* WHAT NEEDS TO BE DONE *
Give back one number only: how many lines in the material below contain "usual".

* RECORDS SUPPLIED *
⟨

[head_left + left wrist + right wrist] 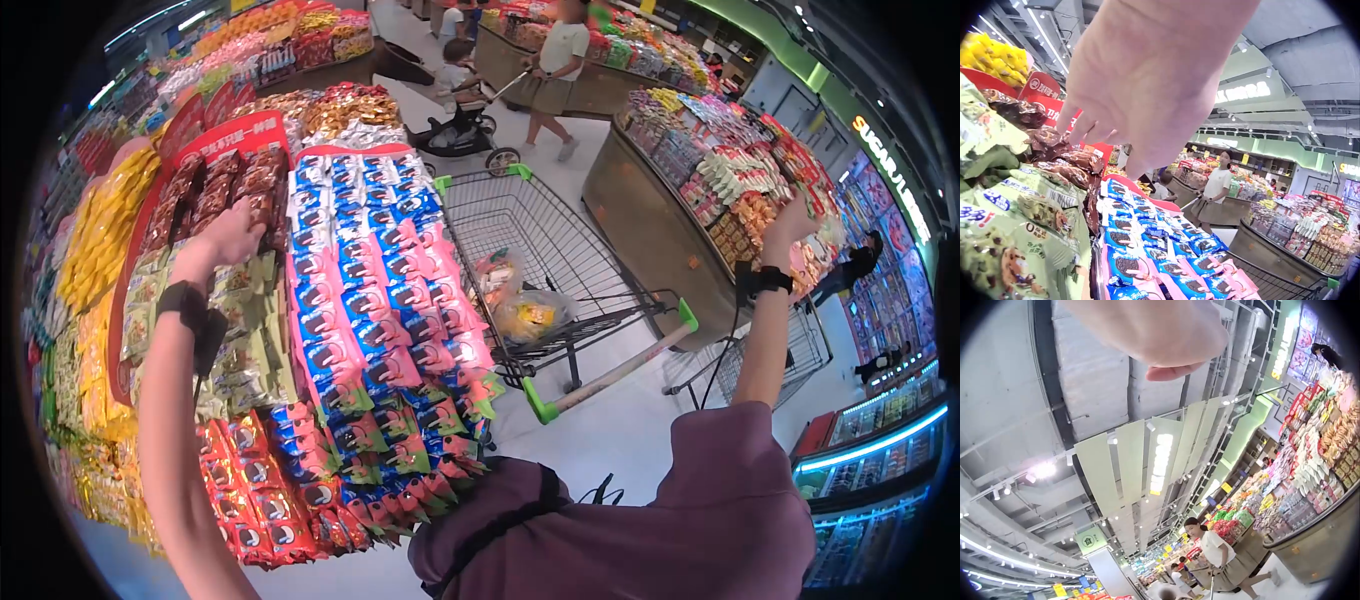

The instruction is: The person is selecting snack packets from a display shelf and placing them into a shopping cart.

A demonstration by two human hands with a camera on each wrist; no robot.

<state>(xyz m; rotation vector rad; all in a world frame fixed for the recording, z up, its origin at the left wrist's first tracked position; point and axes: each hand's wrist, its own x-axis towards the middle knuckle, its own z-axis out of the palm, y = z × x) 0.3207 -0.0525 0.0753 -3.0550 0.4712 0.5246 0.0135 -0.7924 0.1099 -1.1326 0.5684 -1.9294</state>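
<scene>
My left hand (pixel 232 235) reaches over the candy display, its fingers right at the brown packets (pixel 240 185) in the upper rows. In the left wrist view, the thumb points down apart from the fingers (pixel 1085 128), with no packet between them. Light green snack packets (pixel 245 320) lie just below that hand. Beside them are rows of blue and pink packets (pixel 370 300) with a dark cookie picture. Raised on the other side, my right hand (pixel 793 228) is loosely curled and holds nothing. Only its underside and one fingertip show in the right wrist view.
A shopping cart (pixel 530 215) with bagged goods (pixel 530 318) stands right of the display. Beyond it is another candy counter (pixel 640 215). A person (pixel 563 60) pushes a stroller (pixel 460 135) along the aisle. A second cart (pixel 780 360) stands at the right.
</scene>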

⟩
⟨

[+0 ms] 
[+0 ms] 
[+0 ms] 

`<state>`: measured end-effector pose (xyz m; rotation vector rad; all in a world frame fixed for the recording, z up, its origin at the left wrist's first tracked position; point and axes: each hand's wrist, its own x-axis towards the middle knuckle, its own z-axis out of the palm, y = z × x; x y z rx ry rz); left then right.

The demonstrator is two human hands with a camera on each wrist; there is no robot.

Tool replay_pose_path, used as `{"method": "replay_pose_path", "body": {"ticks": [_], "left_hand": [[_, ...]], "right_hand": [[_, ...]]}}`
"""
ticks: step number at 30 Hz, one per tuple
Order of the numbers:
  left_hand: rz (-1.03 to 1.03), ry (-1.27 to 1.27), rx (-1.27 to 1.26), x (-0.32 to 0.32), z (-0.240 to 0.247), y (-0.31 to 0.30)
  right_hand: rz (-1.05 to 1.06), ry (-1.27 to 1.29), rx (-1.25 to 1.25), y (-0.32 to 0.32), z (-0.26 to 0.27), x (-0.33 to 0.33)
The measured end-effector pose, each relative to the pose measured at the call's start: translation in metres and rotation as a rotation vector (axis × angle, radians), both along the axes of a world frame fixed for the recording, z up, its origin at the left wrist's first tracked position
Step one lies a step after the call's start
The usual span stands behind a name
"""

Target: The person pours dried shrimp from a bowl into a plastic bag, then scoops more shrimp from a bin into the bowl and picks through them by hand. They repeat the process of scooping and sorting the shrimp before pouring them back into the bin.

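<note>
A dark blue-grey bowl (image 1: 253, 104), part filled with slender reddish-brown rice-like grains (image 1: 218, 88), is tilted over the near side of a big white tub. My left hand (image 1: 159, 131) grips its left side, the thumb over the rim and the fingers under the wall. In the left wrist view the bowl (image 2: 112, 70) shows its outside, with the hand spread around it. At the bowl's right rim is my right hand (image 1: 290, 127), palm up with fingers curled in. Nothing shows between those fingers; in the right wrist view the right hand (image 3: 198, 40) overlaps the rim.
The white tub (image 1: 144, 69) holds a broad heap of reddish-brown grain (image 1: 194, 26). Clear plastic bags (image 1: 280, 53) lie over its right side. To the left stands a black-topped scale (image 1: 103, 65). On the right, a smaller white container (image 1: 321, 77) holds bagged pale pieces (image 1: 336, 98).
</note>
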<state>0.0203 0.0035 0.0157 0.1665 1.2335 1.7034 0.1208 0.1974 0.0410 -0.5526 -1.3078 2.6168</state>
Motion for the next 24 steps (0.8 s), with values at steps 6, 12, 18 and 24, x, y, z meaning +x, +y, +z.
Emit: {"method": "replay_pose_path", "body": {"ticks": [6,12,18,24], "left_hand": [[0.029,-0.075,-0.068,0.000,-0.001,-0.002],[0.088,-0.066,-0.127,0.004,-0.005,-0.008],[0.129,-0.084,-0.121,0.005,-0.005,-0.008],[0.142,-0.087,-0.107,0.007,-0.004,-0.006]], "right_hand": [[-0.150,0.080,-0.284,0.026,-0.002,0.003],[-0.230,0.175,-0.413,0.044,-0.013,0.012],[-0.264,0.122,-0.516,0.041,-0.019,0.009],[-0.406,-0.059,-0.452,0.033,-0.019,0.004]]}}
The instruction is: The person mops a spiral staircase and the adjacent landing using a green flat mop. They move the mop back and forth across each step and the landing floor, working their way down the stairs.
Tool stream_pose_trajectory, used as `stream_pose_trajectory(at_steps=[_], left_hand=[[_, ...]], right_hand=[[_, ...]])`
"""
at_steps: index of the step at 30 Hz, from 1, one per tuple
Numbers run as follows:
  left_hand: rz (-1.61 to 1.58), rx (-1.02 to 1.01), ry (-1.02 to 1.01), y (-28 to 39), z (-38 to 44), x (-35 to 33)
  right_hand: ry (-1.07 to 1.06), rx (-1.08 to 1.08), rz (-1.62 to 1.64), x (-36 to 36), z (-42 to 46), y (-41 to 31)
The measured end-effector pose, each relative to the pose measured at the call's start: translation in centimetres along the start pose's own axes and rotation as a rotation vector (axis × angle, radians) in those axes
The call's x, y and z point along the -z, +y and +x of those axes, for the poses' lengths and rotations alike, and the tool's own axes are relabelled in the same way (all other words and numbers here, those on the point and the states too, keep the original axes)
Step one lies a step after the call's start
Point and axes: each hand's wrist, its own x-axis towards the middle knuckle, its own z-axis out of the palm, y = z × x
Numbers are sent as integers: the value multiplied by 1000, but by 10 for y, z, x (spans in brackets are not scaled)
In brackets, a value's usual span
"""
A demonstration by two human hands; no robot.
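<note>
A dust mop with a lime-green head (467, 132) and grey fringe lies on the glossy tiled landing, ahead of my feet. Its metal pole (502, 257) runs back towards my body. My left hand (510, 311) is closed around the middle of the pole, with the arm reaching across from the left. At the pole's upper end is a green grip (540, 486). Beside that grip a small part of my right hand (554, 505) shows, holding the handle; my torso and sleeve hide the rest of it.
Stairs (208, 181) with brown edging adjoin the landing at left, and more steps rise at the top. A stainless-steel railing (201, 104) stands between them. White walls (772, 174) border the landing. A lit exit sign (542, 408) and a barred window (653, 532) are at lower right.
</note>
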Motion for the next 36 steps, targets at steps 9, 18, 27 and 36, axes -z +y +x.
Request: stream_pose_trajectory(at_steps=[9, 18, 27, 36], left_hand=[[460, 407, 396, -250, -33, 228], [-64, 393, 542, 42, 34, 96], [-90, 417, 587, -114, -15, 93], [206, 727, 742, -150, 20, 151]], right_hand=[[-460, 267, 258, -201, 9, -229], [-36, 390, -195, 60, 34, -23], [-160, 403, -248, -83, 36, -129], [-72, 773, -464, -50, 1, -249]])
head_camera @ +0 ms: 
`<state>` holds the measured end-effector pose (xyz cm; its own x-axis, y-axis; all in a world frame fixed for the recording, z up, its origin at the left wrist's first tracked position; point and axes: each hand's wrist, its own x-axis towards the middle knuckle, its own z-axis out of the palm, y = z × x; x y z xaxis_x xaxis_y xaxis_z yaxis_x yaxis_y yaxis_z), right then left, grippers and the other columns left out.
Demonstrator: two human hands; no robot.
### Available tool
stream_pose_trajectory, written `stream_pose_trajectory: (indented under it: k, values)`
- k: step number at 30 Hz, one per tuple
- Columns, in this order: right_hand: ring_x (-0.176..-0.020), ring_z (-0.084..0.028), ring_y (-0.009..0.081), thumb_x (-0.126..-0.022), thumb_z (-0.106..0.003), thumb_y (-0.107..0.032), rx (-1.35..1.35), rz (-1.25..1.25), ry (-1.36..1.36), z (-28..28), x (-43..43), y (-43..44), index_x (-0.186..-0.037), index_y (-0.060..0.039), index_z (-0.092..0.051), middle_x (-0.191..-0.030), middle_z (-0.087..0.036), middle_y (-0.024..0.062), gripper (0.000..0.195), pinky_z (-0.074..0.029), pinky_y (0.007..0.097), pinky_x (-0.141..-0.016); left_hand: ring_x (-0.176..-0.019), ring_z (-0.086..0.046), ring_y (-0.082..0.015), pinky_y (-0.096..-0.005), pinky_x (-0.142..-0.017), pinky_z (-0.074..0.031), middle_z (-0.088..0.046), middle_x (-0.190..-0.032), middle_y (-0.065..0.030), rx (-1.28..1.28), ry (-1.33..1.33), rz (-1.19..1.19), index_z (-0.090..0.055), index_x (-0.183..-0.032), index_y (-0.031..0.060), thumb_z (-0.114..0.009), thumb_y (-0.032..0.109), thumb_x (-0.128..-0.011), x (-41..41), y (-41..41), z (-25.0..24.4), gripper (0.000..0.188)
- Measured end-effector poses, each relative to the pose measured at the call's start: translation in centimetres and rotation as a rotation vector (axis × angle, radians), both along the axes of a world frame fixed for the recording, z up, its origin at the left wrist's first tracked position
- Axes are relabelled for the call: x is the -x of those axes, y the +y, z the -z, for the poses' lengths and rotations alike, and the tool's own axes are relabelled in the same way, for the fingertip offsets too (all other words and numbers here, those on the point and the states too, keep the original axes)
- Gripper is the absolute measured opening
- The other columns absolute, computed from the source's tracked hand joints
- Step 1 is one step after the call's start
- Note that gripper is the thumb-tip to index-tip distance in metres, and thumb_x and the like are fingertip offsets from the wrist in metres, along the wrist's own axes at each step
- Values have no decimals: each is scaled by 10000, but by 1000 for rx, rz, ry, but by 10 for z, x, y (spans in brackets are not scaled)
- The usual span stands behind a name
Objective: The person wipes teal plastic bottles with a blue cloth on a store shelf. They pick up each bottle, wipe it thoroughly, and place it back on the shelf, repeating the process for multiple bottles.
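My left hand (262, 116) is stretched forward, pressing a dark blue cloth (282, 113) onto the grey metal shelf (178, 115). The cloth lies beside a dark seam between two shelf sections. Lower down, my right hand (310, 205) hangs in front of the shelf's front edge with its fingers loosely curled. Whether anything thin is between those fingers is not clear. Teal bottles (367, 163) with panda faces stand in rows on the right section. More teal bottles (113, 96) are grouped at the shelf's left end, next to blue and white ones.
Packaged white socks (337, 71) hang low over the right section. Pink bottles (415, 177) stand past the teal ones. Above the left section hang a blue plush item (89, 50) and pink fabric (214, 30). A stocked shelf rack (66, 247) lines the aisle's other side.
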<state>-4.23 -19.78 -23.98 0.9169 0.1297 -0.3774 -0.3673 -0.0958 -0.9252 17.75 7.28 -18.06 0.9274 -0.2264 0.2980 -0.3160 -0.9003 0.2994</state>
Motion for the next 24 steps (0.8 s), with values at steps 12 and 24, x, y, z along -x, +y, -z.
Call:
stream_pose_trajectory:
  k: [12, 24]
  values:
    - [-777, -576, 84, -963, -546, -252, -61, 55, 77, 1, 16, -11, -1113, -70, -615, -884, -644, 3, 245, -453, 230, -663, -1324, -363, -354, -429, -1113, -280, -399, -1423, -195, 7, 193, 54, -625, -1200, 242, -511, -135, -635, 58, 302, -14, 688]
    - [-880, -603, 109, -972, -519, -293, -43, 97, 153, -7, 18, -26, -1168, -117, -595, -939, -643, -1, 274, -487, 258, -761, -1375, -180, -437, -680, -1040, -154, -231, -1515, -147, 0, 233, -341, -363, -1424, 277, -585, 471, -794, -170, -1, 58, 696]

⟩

* SOLUTION FOR THIS EXERCISE *
3